**Problem to work on**
Would you return the material below exactly, with no line left out?

**Data shown**
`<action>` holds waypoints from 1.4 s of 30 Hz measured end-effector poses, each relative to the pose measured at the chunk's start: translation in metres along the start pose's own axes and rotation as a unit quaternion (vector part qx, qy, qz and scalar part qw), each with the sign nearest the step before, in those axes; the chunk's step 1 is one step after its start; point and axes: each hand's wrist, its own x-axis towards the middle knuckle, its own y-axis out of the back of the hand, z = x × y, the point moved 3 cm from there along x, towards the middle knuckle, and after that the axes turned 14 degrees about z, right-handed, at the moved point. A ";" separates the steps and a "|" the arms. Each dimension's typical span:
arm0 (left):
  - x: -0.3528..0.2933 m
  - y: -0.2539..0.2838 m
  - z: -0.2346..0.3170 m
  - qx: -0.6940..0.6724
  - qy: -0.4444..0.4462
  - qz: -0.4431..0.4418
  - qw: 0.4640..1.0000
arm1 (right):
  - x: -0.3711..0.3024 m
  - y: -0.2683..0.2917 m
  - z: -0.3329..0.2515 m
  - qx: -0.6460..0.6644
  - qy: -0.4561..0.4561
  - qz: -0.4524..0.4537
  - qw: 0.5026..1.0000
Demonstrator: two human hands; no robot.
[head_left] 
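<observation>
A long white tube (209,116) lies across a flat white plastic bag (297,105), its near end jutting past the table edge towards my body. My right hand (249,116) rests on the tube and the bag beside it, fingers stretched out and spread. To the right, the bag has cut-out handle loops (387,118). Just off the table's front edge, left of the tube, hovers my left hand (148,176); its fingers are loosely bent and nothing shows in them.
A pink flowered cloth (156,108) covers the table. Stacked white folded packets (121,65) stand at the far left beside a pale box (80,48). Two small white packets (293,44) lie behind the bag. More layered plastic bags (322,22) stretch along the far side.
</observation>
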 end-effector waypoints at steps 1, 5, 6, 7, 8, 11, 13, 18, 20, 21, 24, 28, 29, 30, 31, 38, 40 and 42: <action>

**Result**
`<action>` holds waypoints from 1.4 s of 30 Hz measured end-effector poses, each relative to the pose measured at the chunk's start: translation in metres along the start pose's own axes and rotation as a unit quaternion (vector part qx, qy, qz and scalar part qw), each with the sign nearest the step before, in those axes; the chunk's step 1 is one step after its start; point and axes: each hand's wrist, its own x-axis towards the middle knuckle, its own y-axis out of the back of the hand, z = x × y, the point moved 3 cm from there along x, towards the middle knuckle, and after that the axes turned 14 degrees about z, right-handed, at the moved point. A ";" separates the steps and a "|" the arms. Each dimension's typical span:
arm0 (left):
  - x: -0.3528..0.2933 m
  - y: -0.2539..0.2838 m
  - z: -0.2346..0.3170 m
  - qx: -0.6940..0.6724
  - qy: -0.4444..0.4462
  - qz: -0.4431..0.4418
  - qw: 0.4640..1.0000
arm1 (right):
  - x: -0.3711..0.3024 m
  - y: -0.2683..0.2917 m
  - z: -0.3329..0.2515 m
  - qx: -0.6460..0.6644
  - qy: -0.4561..0.4561
  - qz: -0.4524..0.4537
  - qw: 0.5026..1.0000
Demonstrator: two human hands; no robot.
[head_left] 
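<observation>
A long white tube (209,116) lies across a flat white plastic bag (297,105), its near end jutting past the table edge towards my body. My right hand (249,116) rests on the tube and the bag beside it, fingers stretched out and spread. To the right, the bag has cut-out handle loops (387,118). Just off the table's front edge, left of the tube, hovers my left hand (148,176); its fingers are loosely bent and nothing shows in them.
A pink flowered cloth (156,108) covers the table. Stacked white folded packets (121,65) stand at the far left beside a pale box (80,48). Two small white packets (293,44) lie behind the bag. More layered plastic bags (322,22) stretch along the far side.
</observation>
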 end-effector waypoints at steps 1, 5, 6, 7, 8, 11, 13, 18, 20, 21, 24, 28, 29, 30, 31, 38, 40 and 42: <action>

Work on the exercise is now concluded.